▶ [What is being asked]:
Write out the following listing's lines from the one with "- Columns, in" to the one with "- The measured", exactly, with both included and no others.

-- -- --

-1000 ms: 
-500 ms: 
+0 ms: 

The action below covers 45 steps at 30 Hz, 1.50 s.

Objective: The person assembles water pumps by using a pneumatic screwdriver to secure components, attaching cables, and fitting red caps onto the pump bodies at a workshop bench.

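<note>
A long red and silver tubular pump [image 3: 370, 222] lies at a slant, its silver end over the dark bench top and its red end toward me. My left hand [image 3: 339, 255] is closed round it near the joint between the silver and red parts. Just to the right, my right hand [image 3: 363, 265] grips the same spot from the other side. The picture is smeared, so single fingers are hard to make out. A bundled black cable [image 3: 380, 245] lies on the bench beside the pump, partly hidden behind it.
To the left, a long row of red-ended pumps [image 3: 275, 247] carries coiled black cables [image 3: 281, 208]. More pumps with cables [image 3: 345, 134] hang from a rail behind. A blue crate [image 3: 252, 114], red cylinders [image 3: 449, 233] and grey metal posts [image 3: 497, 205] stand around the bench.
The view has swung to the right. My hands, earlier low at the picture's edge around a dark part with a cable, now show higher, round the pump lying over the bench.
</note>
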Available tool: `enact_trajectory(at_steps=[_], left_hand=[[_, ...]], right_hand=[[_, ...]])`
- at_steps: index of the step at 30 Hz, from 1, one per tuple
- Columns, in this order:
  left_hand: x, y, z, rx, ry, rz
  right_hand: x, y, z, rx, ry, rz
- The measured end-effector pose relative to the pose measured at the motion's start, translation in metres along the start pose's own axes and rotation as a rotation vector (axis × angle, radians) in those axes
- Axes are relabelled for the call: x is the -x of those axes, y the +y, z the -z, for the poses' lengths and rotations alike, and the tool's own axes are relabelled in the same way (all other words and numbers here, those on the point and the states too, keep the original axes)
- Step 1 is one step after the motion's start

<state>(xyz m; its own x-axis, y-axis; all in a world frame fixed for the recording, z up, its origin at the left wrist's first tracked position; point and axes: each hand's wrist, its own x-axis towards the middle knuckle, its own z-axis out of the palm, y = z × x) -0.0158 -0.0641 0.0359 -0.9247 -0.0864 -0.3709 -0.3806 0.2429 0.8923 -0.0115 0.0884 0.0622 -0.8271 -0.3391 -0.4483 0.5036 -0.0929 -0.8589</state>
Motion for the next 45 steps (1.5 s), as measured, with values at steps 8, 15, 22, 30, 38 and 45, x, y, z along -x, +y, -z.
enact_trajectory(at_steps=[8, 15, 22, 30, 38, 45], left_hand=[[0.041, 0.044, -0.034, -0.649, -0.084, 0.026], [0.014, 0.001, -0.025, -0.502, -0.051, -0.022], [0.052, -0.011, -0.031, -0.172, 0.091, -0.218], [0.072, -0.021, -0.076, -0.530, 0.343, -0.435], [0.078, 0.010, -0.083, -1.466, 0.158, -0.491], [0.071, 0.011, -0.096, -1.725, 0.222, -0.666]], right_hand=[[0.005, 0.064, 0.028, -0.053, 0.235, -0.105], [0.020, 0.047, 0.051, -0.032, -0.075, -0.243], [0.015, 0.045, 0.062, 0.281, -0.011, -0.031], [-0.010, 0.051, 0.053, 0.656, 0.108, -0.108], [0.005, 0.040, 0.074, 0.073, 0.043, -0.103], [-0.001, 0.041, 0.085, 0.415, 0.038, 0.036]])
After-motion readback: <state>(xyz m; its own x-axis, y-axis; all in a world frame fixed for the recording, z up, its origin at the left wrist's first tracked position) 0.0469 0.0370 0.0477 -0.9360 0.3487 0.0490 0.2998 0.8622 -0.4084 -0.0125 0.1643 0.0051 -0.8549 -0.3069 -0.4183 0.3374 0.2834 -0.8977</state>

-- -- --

▶ [Output for this task]:
- Columns, in this order:
  left_hand: x, y, z, rx, ry, rz
  right_hand: x, y, z, rx, ry, rz
- The measured end-effector pose relative to the pose measured at the motion's start, translation in metres along the start pose's own axes and rotation as a rotation vector (axis × angle, radians) in those axes

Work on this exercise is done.